Die E-Mail-Adressen des IT-Personals werden solange verarbeitet, wie der Systemzugang für diesen Personenkreis aufgrund deren Tätigkeit erforderlich ist.
Werden Auftragsverarbeiter werden eingesetzt bzw. werden personenbezogene Daten in Drittstaaten übermittelt?
Die HTW-Dresden setzt zum Zwecke der Datenverarbeitung den Auftragsverarbeiter Sophos ein. Die Speicherung der Daten erfolgt dabei ausschließlich in der EU. Lediglich im Rahmen von technischen Support kann es zur Übermittlung von personenbezogenen Daten in das Vereinigte Königreich bzw. an Sophos Affiliates (Büros von Sophos weltweit) kommen. Dies erfolgt jedoch nur nach expliziter Freigabe durch die HTW-Dresden im Einzelfall.
Hinweise zum Recht auf Widerspruch gemäß Art. 21 Abs. 1 DSGVO
Sie haben das Recht, aus Gründen, die sich aus Ihrer besonderen Situation ergeben, jederzeit gegen die Verarbeitung sie betreffender personenbezogener Daten, die aufgrund von Art. 6 Abs. 1 UAbs. 1 lit. e DSGVO erfolgt, Widerspruch einzulegen. Der Verantwortliche verarbeitet die personenbezogenen Daten nicht mehr, es sei denn, er kann zwingende schutzwürdige Gründe für die Verarbeitung nachweisen, die die Interessen, Rechte und Freiheiten der betroffenen Person überwiegen, oder die Verarbeitung dient der Geltendmachung, Ausübung oder Verteidigung von Rechtsansprüchen.
Welche Rechte haben Betroffene grundsätzlich?
Auskunftsrecht (Art. 15 DSGVO)
Sie haben das Recht, jederzeit Auskunft über die zu Ihrer Person verarbeiteten Daten sowie die möglichen Empfänger:innen dieser Daten zu verlangen.
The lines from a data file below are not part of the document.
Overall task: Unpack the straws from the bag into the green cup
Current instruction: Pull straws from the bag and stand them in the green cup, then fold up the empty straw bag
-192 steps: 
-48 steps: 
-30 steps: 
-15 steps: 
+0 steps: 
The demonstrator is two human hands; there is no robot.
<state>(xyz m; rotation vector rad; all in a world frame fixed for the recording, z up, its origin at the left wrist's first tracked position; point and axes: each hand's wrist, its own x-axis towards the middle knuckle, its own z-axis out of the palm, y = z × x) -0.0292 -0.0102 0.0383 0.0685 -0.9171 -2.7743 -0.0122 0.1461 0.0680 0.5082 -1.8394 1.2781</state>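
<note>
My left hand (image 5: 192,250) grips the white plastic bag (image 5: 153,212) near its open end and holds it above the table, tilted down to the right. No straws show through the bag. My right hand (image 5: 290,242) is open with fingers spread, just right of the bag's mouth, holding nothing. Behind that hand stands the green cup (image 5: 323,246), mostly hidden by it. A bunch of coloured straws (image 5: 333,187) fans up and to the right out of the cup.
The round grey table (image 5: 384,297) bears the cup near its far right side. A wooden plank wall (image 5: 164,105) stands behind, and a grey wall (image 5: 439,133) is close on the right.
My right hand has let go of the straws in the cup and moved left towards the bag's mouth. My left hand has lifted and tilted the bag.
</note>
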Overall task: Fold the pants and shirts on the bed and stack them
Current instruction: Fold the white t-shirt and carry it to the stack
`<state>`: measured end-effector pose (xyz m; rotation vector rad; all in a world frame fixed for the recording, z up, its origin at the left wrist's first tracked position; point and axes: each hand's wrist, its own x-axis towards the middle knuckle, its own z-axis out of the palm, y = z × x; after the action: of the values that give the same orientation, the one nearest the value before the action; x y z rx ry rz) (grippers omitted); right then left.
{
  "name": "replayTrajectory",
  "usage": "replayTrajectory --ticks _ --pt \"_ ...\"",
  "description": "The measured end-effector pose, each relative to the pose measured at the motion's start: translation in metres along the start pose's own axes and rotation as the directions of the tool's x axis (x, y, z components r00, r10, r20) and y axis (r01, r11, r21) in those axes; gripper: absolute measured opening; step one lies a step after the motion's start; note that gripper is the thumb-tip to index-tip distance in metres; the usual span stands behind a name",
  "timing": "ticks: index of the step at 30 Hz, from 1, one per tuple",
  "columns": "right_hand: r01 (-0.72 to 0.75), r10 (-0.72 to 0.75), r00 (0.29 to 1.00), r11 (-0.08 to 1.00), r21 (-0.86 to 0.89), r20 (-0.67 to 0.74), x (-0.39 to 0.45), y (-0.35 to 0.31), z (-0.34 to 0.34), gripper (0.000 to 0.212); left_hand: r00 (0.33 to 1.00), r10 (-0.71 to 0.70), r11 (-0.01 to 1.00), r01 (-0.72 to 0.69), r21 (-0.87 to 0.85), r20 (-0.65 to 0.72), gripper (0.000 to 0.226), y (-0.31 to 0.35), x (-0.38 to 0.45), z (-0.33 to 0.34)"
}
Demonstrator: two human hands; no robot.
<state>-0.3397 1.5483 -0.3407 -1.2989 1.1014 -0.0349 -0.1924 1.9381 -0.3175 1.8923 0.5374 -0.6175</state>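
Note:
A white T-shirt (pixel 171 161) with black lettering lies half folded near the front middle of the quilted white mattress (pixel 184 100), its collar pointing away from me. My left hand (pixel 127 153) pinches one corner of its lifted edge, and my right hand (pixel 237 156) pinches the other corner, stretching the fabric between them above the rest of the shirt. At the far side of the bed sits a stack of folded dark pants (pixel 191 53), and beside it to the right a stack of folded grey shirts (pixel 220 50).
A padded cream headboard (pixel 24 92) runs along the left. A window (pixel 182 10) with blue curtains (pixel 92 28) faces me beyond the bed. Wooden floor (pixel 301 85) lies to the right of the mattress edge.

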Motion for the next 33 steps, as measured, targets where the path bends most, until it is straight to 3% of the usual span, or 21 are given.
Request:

Ihnen steht eine Antwort innerhalb einer Frist von einem Monat nach Eingang des Auskunftsersuchens zu.
Recht auf Berichtigung, Löschung und Einschränkung (Art. 16-18 DSGVO)
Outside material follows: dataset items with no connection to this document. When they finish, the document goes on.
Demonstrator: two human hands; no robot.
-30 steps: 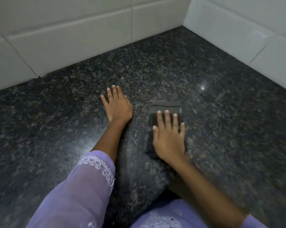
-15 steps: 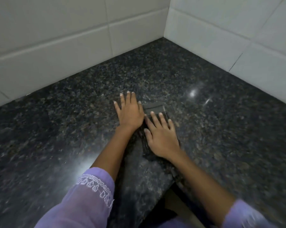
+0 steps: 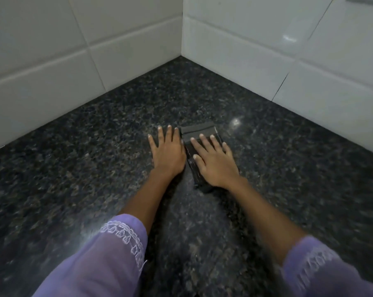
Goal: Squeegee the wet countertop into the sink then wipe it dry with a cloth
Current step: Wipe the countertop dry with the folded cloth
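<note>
A dark folded cloth (image 3: 199,131) lies flat on the black speckled granite countertop (image 3: 74,163), near the inner corner of the walls. My right hand (image 3: 214,162) presses flat on top of the cloth, fingers spread and pointing toward the corner. My left hand (image 3: 167,152) rests palm down on the bare stone just left of the cloth, its fingers straight, its edge touching the cloth's left side. No squeegee and no sink are in view.
White tiled walls (image 3: 127,52) meet in a corner (image 3: 182,56) a short way beyond the hands. The countertop stretches left and right along both walls. Purple sleeves cover both forearms at the bottom of the view.
My right hand has slid the cloth leftward and toward the corner, up against my left hand. The view has tilted up, showing more of the wall corner.
</note>
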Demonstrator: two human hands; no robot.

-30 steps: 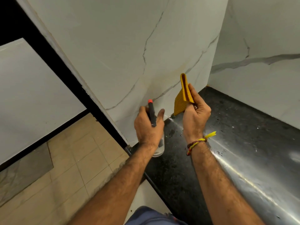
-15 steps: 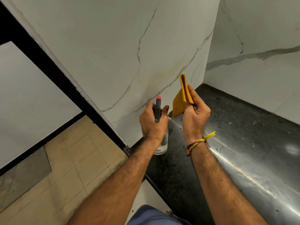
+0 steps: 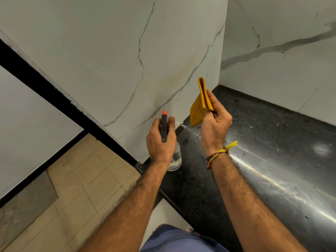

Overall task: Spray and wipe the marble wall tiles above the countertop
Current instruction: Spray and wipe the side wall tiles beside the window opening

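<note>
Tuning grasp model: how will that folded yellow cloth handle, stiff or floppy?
Probably semi-stiff: the yellow cloth, pinched by the right hand, stands up past the fingertips without drooping. Its ribbed surface likely grips well. It looks thin, so probably light.

just 1 cam, head-mounted, tilted fwd n down; wall corner at 12 o'clock, countertop close at 3.
</note>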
Sie können jederzeit gegenüber der TU Dresden die Berichtigung oder Löschung Ihrer personenbezogenen Daten oder die Einschränkung der Verarbeitung verlangen.
Beschwerderecht (Art. 77 DSGVO)
Wenn Sie der Ansicht sind, dass die Verarbeitung Ihrer Daten gegen die DSGVO oder sonstiges
Datenschutzrecht verstößt, können Sie sich an eine Datenschutz-Aufsichtsbehörde wenden.
Die für uns zuständige Aufsichtsbehörde ist die
Sächsische Datenschutz- und Transparenzbeauftragte
Frau Dr. Juliane Hundert
Devrientstraße 5
01067 Dresden
Tel.: +49 (0) 351 85471 101
E-Mail: post@sdtb.sachsen.de
Sie können Ihre Beschwerde aber auch an jede andere Datenschutz-Aufsichtsbehörde, insbesondere in dem Mitgliedstaat Ihres Aufenthaltsortes, Ihres Arbeitsplatzes oder des Ortes eines mutmaßlichen Verstoßes einlegen.
Hinweis: Zur Inanspruchnahme der Rechte genügt eine Mitteilung in Textform (Brief, E-Mail) an den Verantwortlichen (s.o.). Die Inanspruchnahme der Rechte entfaltet jedoch nur eine Wirkung, wenn durch die verarbeiteten Daten eine Identifizierung Ihrer Person möglich ist.